PROBLEM DETAILS:
Return every record exactly as it appears. Leave nothing out.

*** INPUT RECORDS Section Begins ***

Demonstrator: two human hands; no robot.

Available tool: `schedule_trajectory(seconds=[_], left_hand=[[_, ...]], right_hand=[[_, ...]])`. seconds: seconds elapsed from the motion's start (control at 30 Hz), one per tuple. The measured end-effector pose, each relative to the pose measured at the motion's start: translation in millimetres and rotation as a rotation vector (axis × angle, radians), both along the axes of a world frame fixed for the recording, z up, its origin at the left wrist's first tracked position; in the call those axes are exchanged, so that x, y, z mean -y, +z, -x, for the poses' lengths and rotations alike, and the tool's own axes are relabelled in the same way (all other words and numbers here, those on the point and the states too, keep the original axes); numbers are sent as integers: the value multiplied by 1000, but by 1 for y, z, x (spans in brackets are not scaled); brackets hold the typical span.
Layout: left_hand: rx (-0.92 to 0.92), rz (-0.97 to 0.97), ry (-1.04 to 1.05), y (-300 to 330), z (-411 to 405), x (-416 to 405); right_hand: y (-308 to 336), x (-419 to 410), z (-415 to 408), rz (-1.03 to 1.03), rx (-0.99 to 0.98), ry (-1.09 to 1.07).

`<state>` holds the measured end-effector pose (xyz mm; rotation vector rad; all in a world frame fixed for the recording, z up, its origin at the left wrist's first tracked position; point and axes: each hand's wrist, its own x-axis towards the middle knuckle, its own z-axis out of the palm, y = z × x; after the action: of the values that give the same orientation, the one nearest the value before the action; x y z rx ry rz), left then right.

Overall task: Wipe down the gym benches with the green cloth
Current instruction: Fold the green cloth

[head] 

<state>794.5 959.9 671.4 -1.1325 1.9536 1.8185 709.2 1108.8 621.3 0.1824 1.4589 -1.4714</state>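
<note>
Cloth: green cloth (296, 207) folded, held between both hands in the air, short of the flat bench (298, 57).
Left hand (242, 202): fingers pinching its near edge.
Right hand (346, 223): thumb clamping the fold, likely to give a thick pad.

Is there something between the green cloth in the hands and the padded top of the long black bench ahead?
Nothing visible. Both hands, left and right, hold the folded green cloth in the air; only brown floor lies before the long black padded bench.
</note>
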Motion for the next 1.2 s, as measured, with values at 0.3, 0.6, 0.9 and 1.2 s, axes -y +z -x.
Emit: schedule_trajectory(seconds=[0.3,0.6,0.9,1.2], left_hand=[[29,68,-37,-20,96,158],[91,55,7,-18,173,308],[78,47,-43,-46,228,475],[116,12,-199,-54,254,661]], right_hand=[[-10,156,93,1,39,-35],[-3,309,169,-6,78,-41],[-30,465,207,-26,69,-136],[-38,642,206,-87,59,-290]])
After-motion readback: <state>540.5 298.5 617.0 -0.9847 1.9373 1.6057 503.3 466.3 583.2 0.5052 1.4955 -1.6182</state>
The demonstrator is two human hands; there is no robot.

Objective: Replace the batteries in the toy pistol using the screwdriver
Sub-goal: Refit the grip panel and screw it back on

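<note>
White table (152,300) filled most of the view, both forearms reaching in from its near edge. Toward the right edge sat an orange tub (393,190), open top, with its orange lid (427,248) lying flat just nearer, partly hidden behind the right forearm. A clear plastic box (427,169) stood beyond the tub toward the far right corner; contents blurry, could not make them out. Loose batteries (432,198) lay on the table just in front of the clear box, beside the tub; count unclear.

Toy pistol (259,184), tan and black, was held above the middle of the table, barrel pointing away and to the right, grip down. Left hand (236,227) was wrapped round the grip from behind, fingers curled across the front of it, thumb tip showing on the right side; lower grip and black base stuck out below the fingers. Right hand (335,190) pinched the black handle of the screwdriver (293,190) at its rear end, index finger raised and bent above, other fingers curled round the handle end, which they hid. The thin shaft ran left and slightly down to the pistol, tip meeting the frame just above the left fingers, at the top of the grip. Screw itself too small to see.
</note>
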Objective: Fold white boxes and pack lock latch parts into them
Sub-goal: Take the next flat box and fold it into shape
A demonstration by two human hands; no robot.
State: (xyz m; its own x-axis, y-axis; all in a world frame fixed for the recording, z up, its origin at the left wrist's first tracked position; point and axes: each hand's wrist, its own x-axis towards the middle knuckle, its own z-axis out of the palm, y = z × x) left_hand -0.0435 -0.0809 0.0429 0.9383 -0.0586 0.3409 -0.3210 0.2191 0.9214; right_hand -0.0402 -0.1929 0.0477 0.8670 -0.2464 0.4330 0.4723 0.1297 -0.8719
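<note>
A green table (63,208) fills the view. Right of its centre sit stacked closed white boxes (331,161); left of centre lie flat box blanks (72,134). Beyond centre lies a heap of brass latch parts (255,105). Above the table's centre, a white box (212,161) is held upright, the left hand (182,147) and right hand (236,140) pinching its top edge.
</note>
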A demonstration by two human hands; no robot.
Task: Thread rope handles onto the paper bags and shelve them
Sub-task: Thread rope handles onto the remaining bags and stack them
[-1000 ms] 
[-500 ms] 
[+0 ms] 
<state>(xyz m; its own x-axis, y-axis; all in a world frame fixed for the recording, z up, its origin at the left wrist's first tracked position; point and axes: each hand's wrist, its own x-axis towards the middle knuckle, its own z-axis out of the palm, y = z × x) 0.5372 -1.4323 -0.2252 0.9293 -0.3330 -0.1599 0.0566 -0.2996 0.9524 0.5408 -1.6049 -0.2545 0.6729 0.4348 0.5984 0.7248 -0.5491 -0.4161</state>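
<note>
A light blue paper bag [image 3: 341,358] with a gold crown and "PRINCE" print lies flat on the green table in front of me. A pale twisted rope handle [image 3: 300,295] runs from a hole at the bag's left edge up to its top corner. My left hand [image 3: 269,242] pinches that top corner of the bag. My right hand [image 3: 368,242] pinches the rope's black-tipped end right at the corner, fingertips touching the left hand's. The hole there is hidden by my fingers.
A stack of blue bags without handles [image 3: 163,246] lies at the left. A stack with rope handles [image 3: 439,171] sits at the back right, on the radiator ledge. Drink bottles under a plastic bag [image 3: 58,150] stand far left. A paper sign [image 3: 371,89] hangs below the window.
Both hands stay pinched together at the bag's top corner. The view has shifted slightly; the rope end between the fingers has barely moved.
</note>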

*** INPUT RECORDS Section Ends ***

OUTPUT:
Demonstrator: two human hands; no robot.

Available tool: `schedule_trajectory(seconds=[_], left_hand=[[_, ...]], right_hand=[[_, ...]])`. seconds: seconds elapsed from the motion's start (control at 30 Hz), one per tuple. The measured end-effector pose, each relative to the pose measured at the motion's start: translation in millimetres and rotation as a rotation vector (axis × angle, radians), both along the axes of a world frame fixed for the recording, z up, its origin at the left wrist's first tracked position; in the call those axes are exchanged, so that x, y, z mean -y, +z, -x, for the poses' lengths and rotations alike, and the tool's own axes are relabelled in the same way (all other words and numbers here, those on the point and the states too, keep the original axes); numbers are sent as integers: the value multiplied by 1000, but by 1 for y, z, x (spans in brackets are not scaled); brackets hold the typical span.
Layout: left_hand: rx (-0.92 to 0.92), rz (-0.97 to 0.97), ry (-1.04 to 1.05), y (-300 to 330), z (-411 to 405), x (-416 to 405); right_hand: y (-308 to 336), x (-419 to 410), z (-415 to 408), rz (-1.03 to 1.03), rx (-0.99 to 0.98), ry (-1.09 to 1.07).

`<state>` holds the measured end-effector pose (xyz mm; rotation vector rad; all in a world frame fixed for the recording, z up, its origin at the left wrist's first tracked position; point and axes: each hand's wrist, its own x-axis towards the middle knuckle, its own z-axis out of the palm, y = z × x; after the action: of the values that give the same orientation, the one nearest the value before the action; x y z rx ry rz), left then right.

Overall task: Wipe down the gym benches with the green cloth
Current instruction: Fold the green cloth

[head] 

<state>794.5 959.9 671.4 -1.1325 1.9536 1.8185 709.2 1108.8 621.3 0.1824 1.4589 -1.4714</state>
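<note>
Cloth: green cloth (296, 207) folded, held between both hands in the air, short of the flat bench (298, 57).
Left hand (242, 202): fingers pinching its near edge.
Right hand (346, 223): thumb clamping the fold, likely to give a thick pad.

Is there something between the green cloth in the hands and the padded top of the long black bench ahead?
Nothing visible. Both hands, left and right, hold the folded green cloth in the air; only brown floor lies before the long black padded bench.
</note>
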Motion for the next 1.2 s, as measured, with values at 0.3, 0.6, 0.9 and 1.2 s, axes -y +z -x.
Emit: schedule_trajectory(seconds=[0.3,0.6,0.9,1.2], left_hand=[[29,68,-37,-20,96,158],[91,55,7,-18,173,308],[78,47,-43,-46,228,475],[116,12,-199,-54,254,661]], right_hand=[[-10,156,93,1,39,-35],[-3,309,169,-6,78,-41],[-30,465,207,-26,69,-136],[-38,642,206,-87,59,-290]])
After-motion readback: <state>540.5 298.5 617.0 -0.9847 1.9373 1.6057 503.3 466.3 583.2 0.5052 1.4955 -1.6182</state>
The demonstrator is two human hands; there is no robot.

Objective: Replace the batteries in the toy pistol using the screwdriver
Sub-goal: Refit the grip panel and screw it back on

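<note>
White table (152,300) filled most of the view, both forearms reaching in from its near edge. Toward the right edge sat an orange tub (393,190), open top, with its orange lid (427,248) lying flat just nearer, partly hidden behind the right forearm. A clear plastic box (427,169) stood beyond the tub toward the far right corner; contents blurry, could not make them out. Loose batteries (432,198) lay on the table just in front of the clear box, beside the tub; count unclear.

Toy pistol (259,184), tan and black, was held above the middle of the table, barrel pointing away and to the right, grip down. Left hand (236,227) was wrapped round the grip from behind, fingers curled across the front of it, thumb tip showing on the right side; lower grip and black base stuck out below the fingers. Right hand (335,190) pinched the black handle of the screwdriver (293,190) at its rear end, index finger raised and bent above, other fingers curled round the handle end, which they hid. The thin shaft ran left and slightly down to the pistol, tip meeting the frame just above the left fingers, at the top of the grip. Screw itself too small to see.
</note>
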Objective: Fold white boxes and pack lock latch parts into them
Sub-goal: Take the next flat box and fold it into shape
A demonstration by two human hands; no robot.
State: (xyz m; its own x-axis, y-axis; all in a world frame fixed for the recording, z up, its origin at the left wrist's first tracked position; point and axes: each hand's wrist, its own x-axis towards the middle knuckle, its own z-axis out of the palm, y = z × x) left_hand -0.0435 -0.0809 0.0429 0.9383 -0.0586 0.3409 -0.3210 0.2191 0.9214; right_hand -0.0402 -0.1929 0.0477 0.8670 -0.2464 0.4330 0.4723 0.1297 -0.8719
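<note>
A green table (63,208) fills the view. Right of its centre sit stacked closed white boxes (331,161); left of centre lie flat box blanks (72,134). Beyond centre lies a heap of brass latch parts (255,105). Above the table's centre, a white box (212,161) is held upright, the left hand (182,147) and right hand (236,140) pinching its top edge.
</note>
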A demonstration by two human hands; no robot.
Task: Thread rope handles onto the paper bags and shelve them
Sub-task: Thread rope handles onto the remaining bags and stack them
[-1000 ms] 
[-500 ms] 
[+0 ms] 
<state>(xyz m; its own x-axis, y-axis; all in a world frame fixed for the recording, z up, its origin at the left wrist's first tracked position; point and axes: each hand's wrist, its own x-axis towards the middle knuckle, its own z-axis out of the palm, y = z × x) 0.5372 -1.4323 -0.2252 0.9293 -0.3330 -0.1599 0.0566 -0.2996 0.9524 0.5408 -1.6049 -0.2545 0.6729 0.4348 0.5984 0.7248 -0.5491 -0.4161</state>
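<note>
A light blue paper bag [image 3: 341,358] with a gold crown and "PRINCE" print lies flat on the green table in front of me. A pale twisted rope handle [image 3: 300,295] runs from a hole at the bag's left edge up to its top corner. My left hand [image 3: 269,242] pinches that top corner of the bag. My right hand [image 3: 368,242] pinches the rope's black-tipped end right at the corner, fingertips touching the left hand's. The hole there is hidden by my fingers.
A stack of blue bags without handles [image 3: 163,246] lies at the left. A stack with rope handles [image 3: 439,171] sits at the back right, on the radiator ledge. Drink bottles under a plastic bag [image 3: 58,150] stand far left. A paper sign [image 3: 371,89] hangs below the window.
Both hands stay pinched together at the bag's top corner. The view has shifted slightly; the rope end between the fingers has barely moved.
</note>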

The exercise is done, with nothing left to add.